* What you are asked to do: Set down the lines that begin at the top of the records and end with the line containing "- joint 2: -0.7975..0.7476", and drop every picture.

* Input material:
== Segment start ==

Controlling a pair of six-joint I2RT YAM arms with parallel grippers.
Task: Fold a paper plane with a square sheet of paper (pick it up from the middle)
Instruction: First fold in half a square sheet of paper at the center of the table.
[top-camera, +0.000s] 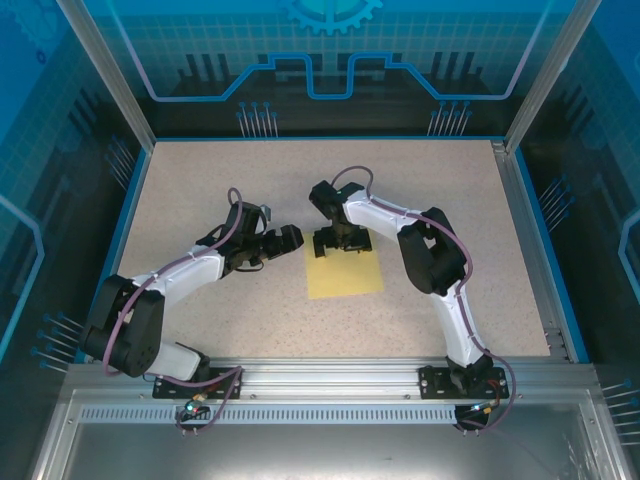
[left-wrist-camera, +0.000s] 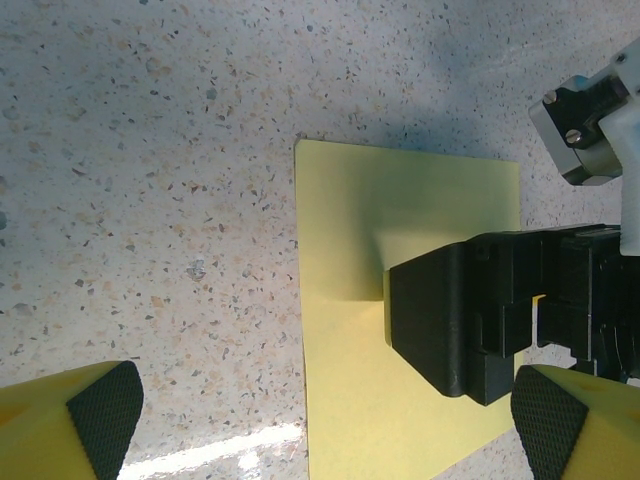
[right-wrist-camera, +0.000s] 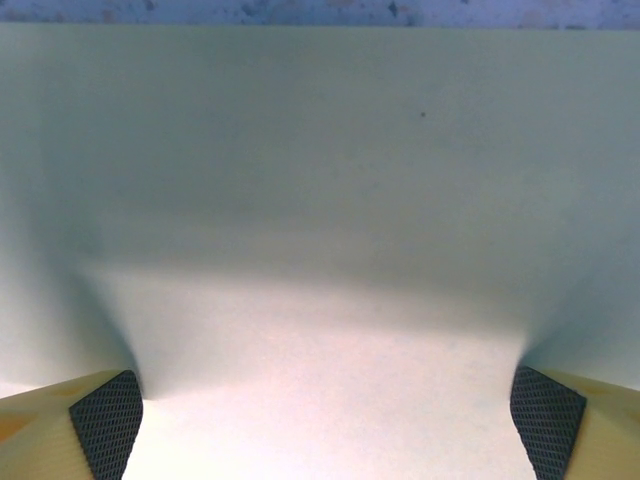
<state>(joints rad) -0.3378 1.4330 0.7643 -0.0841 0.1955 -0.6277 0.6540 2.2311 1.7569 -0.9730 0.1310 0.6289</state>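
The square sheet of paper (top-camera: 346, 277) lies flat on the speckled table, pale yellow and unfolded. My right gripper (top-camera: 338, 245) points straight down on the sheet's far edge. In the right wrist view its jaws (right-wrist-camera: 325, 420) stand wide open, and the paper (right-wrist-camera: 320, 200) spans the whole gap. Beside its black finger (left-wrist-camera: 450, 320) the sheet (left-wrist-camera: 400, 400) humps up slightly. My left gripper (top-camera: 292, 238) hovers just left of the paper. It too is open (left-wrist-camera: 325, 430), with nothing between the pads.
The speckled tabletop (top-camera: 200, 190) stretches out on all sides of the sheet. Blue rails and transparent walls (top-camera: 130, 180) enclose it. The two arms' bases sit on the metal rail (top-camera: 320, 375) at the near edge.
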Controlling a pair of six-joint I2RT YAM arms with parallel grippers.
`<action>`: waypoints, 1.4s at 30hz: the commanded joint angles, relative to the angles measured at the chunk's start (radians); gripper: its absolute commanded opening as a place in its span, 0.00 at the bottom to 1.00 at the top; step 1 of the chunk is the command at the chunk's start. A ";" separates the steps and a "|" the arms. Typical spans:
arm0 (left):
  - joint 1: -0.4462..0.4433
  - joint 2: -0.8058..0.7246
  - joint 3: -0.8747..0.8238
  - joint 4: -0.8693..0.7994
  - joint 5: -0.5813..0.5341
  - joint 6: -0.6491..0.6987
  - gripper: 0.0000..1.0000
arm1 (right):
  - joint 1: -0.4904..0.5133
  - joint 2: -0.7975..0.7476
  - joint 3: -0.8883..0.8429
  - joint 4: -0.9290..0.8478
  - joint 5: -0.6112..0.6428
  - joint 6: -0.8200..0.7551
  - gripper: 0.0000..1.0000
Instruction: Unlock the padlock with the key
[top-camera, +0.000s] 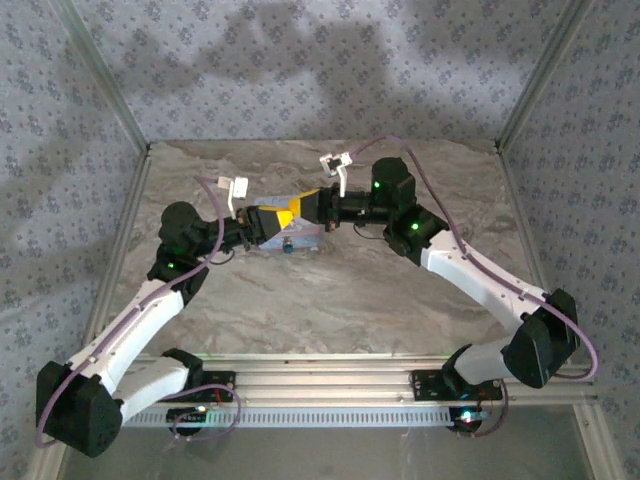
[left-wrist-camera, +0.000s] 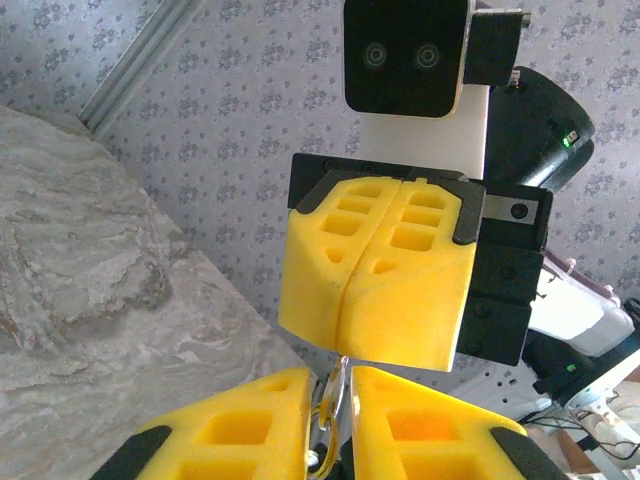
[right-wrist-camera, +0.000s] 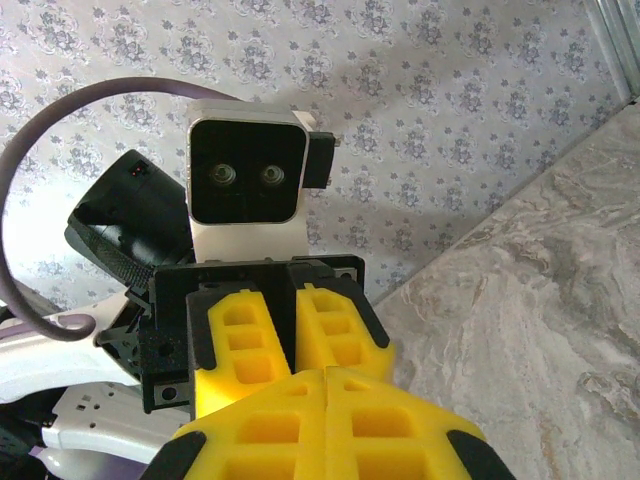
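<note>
Find the padlock (top-camera: 287, 245) just under the tips of the left fingers (left-wrist-camera: 230, 430), themselves nearly shut on a thin metal loop (left-wrist-camera: 328, 420); note the right fingers (left-wrist-camera: 330, 290) pressed flat together, tips touching that metal. Probably light, hard and slick: pinch its flat sides squarely, lest it squirt out.

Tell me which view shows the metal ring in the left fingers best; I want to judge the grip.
Left wrist: the ring stands close up, pinched between the left fingers. In the top view it is too small to make out. In the right wrist view the right fingers hide it.
</note>
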 joint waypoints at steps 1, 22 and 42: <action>-0.005 -0.018 -0.004 0.020 -0.001 0.015 0.19 | 0.001 -0.021 -0.004 0.015 -0.004 0.009 0.00; -0.004 -0.027 -0.009 0.009 -0.001 0.033 0.00 | -0.007 -0.018 -0.006 0.014 0.016 0.015 0.00; 0.130 -0.320 -0.113 -0.833 -0.349 0.284 0.00 | 0.104 0.079 -0.065 -0.469 0.605 -0.080 0.57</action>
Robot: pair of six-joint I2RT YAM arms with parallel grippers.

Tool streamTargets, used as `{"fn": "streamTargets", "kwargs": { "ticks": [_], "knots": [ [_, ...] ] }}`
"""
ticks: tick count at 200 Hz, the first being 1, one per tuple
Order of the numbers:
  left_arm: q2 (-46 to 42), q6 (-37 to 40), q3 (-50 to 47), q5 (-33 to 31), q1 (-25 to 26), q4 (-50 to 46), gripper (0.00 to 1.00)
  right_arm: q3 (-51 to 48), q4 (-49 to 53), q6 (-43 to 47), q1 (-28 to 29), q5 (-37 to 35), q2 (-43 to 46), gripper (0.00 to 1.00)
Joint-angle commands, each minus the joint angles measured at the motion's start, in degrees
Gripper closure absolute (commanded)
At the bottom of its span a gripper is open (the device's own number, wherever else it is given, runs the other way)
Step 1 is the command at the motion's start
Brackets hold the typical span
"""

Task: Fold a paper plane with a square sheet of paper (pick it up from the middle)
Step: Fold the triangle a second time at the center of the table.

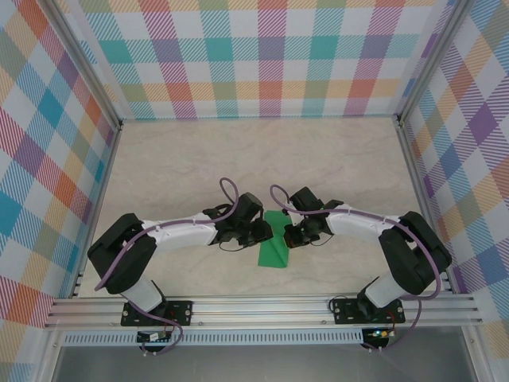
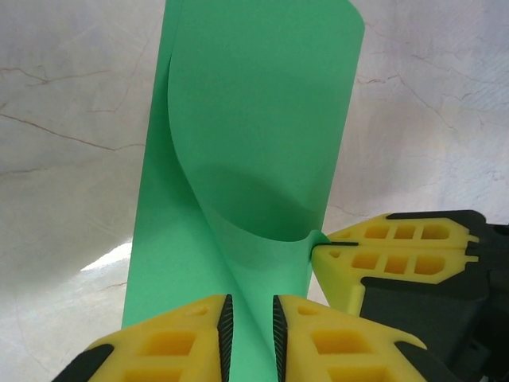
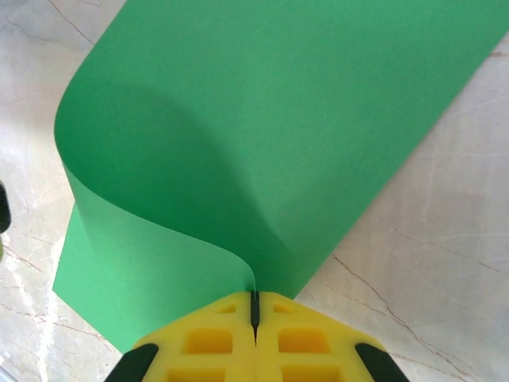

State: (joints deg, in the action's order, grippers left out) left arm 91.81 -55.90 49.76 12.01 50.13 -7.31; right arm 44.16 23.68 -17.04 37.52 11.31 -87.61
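At the near edge, both arms rise from their bases on the aluminium rail point(image 1: 262, 306) and reach inward, meeting over the middle of the table.

The left gripper point(image 2: 251, 309) has its jaws narrow, with a slim gap between the pads. The lower part of the square sheet of paper point(image 2: 262, 119) runs up through that gap. I cannot confirm that the pads bear on it. The right gripper point(image 3: 254, 302) has its jaws fully together, pinching the sheet at one edge, just beside the left gripper's fingers.

The sheet is bright green and sits between the two grippers. One part lies flat on the marble-patterned tabletop point(image 1: 199, 159); the other is lifted and rolled over it in a soft curve. The bend is round, with no pressed crease to be seen. Beyond it the tabletop runs back to the checked walls point(image 1: 270, 64).

Assessment: the sheet is picked up and the first fold is started but not set. Left to do, in my judgement: align the edges, flatten the crease, then make all the nose and wing folds. No dart shape exists yet.
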Motion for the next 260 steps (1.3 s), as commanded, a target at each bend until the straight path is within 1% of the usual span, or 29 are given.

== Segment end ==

* Task response:
Controlling a pair of six-joint I2RT YAM arms with parallel grippers.
Task: Fold a paper plane with a square sheet of paper (pick it up from the middle)
Instruction: First fold in half a square sheet of paper at the center of the table.
[top-camera, +0.000s] 
[left-wrist-camera, +0.000s] 
[right-wrist-camera, +0.000s] 
<state>(joints rad) -0.3378 1.4330 0.7643 -0.0841 0.1955 -0.6277 0.6540 2.2311 1.7569 -0.9730 0.1310 0.6289</state>
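The square sheet of paper (top-camera: 346, 277) lies flat on the speckled table, pale yellow and unfolded. My right gripper (top-camera: 338, 245) points straight down on the sheet's far edge. In the right wrist view its jaws (right-wrist-camera: 325, 420) stand wide open, and the paper (right-wrist-camera: 320, 200) spans the whole gap. Beside its black finger (left-wrist-camera: 450, 320) the sheet (left-wrist-camera: 400, 400) humps up slightly. My left gripper (top-camera: 292, 238) hovers just left of the paper. It too is open (left-wrist-camera: 325, 430), with nothing between the pads.
The speckled tabletop (top-camera: 200, 190) stretches out on all sides of the sheet. Blue rails and transparent walls (top-camera: 130, 180) enclose it. The two arms' bases sit on the metal rail (top-camera: 320, 375) at the near edge.
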Controlling a pair of six-joint I2RT YAM arms with parallel grippers.
`<action>`: waypoints, 1.4s at 30hz: the commanded joint angles, relative to the angles measured at the chunk's start (radians); gripper: its absolute commanded opening as a place in its span, 0.00 at the bottom to 1.00 at the top; step 1 of the chunk is the command at the chunk's start. A ";" separates the steps and a "|" the arms. Typical spans:
arm0 (left):
  - joint 1: -0.4462..0.4433
  - joint 2: -0.8058..0.7246
  - joint 3: -0.8747..0.8238
  - joint 4: -0.8693..0.7994
  - joint 5: -0.5813..0.5341
  - joint 6: -0.6491..0.6987
  - gripper: 0.0000..1.0000
arm1 (right):
  - joint 1: -0.4904..0.5133
  - joint 2: -0.7975..0.7476

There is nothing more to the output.